De acordo com a UC, esta nova descoberta permite conhecer novas evidências relativamente aos mecanismos de neurodesenvolvimento, dado que é capaz de identificar um “momento crítico de desenvolvimento do cerebelo”. Além disso, permite alertar para a importância de um desenvolvimento saudável do sistema imune, bem como para a forma como as alterações a este nível podem ter impactos no cérebro.
O artigo científico IL-4 shapes microglia-dependent pruning of the cerebellum during postnatal development, publicado na NEURON, uma revista da área das neurociências, teve como principal objetivo “estudar a interação da resposta alérgica no cerebelo, que é uma região que se desenvolve essencialmente no período pós-natal”, explica o líder do Grupo de Investigação em Circuitos Neuronais e Comportamento do Centro de Neurociências e Biologia Celular da Universidade de Coimbra (CNC-UC), João Peça.
“Sabemos que existem células do sistema imune no cérebro e que estas respondem a mensagens e ‘instruções’ da periferia, mas percebemos muito pouco sobre esta relação nos períodos críticos após o nascimento”, contextualiza.
Na fase após o nascimento, “em condições normais, o cerebelo em desenvolvimento necessita de ʽcrescerʼ, mas também de ser ʽpodadoʼ, dando-se a eliminação de neurónios excedentários por células chamadas microglia”, explica João Peça. “Num processo de resposta alérgica severa, a microglia não desempenha esta ʽpodaʼ de forma eficiente, o que resulta na sobrevivência dos neurónios em excesso, que perturbam o bom funcionamento do cerebelo”, acrescenta.
Durante o processo da investigação, em modelos animais, a equipa percebeu que quando não acontece esta ʽpodaʼ, “decorrem alterações no funcionamento dos circuitos do cerebelo, hiperlocomoção e hiperatividade, características associadas à PHDA”, avança o investigador.

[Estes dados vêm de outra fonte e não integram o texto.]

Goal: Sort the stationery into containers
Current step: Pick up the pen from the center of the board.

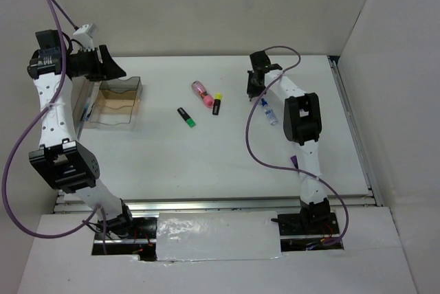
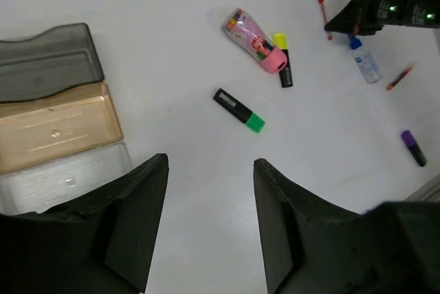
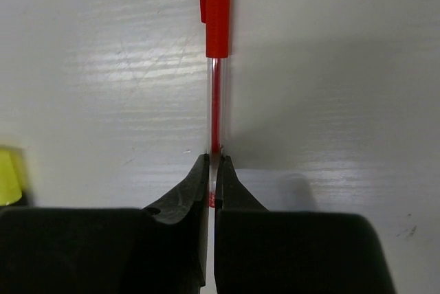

Quanto a futuras pesquisas nesta linha de investigação, João Peça sublinha a importância de “perceber em maior detalhe por que motivo o cerebelo é particularmente afetado nestes processos, assim como a janela crítica do momento da ʽpodaʼ, uma vez que se o estímulo alérgico surgir numa fase mais tardia do desenvolvimento já não aparecem alterações neurocomportamentais”.
De momento, o Grupo de Investigação em Circuitos Neuronais e Comportamento do CNC-UC está a investigar também a forma como o cerebelo regula a libertação de dopamina no contexto da PHDA, dado que “a compreensão desse circuito e neurotransmissor poderá ajudar a perceber melhor esta perturbação”, avança o líder do grupo.
A PHDA resulta em dificuldades de aprendizagem e comportamento impulsivo, afetando, sobretudo, crianças entre os 6 e os 12 anos de idade, podendo ter impactos até à idade adulta.
Esta investigação foi levada a cabo por cientistas da Universidade de Coimbra, nomeadamente João Peça, Joana Guedes, Ana Luísa Cardoso e Pedro Ferreira. Contou também com a participação de outros investigadores da UC, da Universidade Johannes Gutenberg de Mainz e da Universidade de Manchester.